3. WARRANTIES, REPRESENTATIONS AND COVENANTS;

INSURANCE AND TAXES

 

3.1                           Borrower, at its sole

cost and expense, shall keep and maintain (a) the Collateral insured for the

full insurable value against all hazards and risks ordinarily insured against

by other owners or users of such properties in similar businesses, and (b)

business interruption insurance and public liability and property damage

insurance relating to Borrower's ownership and use of its assets. All such

policies of insurance shall be in form, with insurers and in such amounts as

may be satisfactory to Bank. Borrower shall deliver to Bank the original (or

certified) copy of each policy of insurance, or a certificate of insurance, and

evidence of payment of all premiums for each such policy.

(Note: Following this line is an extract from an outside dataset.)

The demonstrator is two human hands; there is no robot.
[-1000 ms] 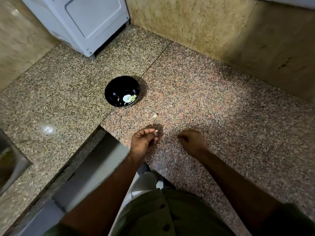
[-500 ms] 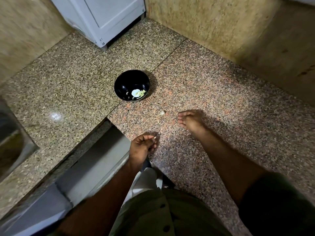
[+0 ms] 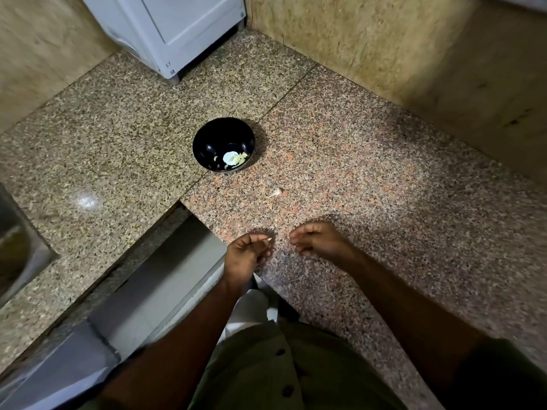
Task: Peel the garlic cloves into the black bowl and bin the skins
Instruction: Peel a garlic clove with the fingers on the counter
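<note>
Pinching a small pale garlic piece (image 3: 269, 239), the left hand (image 3: 247, 255) hovers beside the loosely curled, seemingly empty right hand (image 3: 318, 239). Skin scraps (image 3: 274, 193) remain on the counter (image 3: 370, 179); the black bowl (image 3: 223, 145) beyond holds a few peeled cloves (image 3: 233, 158).

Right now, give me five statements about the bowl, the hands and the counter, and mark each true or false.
1. The black bowl stands upright on the granite counter. True.
2. The bowl is empty. False: pale pieces lie in its bottom.
3. The left hand pinches a small pale bit at its fingertips. True.
4. The right hand rests inside the bowl. False: it is near the counter's front edge, apart from the bowl.
5. A pale garlic scrap lies on the counter between bowl and hands. True.
</note>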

Such policies of

insurance (except those

of public liability) shall contain a standard form lender’s loss payable

clause, in form and substance acceptable to Bank, showing loss payable to Bank,

and shall provide that the insurance companies will give Bank at least thirty

(30) days written notice before any such policy or policies of insurance shall

be altered or canceled and that no act or default of Borrower or any other

Person shall affect the right of Bank to recover under such policy or policies

of insurance in case of loss or damage. Borrower hereby directs all insurers

under such policies of insurance (except those of public liability) to pay all

proceeds payable thereunder directly to Bank and hereby irrevocably appoints

Bank as Borrower's agent and attorney-in-fact to make, settle and adjust claims

under such policies of insurance and endorse the name of Borrower on any check,

draft, instrument or other item of payment for the proceeds of such policies of

insurance.

 

Unless

Borrower provides Bank with evidence of the insurance coverage required by this

Agreement, Bank may purchase insurance at Borrower’s expense to protect Bank’s

interests in the Collateral. This insurance may, but need not, protect

Borrower’s interests. The coverage that Bank purchases may not pay any claim that

Borrower makes or any claim that is made against Borrower in connection with

the Collateral. Borrower may later cancel any insurance purchased by Bank, but

only after providing Bank with evidence that Borrower has obtained insurance as

required by this Agreement. If

Bank purchases insurance for the Collateral, Borrower will be responsible for

the costs of that insurance, including interest and other charges Bank may

impose in connection with the placement of the insurance, until the effective

date of the cancellation or expiration of the insurance. The costs of the

insurance may be added to Borrower’s total outstanding balance or obligation.

The costs of the insurance may be more than the cost of the insurance Borrower

is able to obtain on its own.

 

3.2                           Borrower shall pay

promptly, when due, all Charges and shall not permit any Charges to arise, or

remain, and will promptly discharge the same.

 

4. WARRANTIES, REPRESENTATIONS AND COVENANTS; GENERAL

 

4.1                           Borrower warrants and

represents to and covenants with Bank that: (a) Borrower has the right, power

and capacity and is and will be duly authorized and empowered to enter into,

execute, deliver and perform this Agreement and the Other Agreements; (b) the

execution, delivery and/or performance by Borrower of this Agreement and the

Other Agreements shall not, and will not, by the lapse of time, the giving of

notice or otherwise, constitute a violation of any applicable law or a breach

of any provision contained in Borrower's Articles of Incorporation, By-Laws, Articles

of Partnership, Articles of Organization, Operating Agreement or similar

document, or contained in any agreement, instrument or document to which

Borrower is now or hereafter a party or by which it is or may be bound; (c)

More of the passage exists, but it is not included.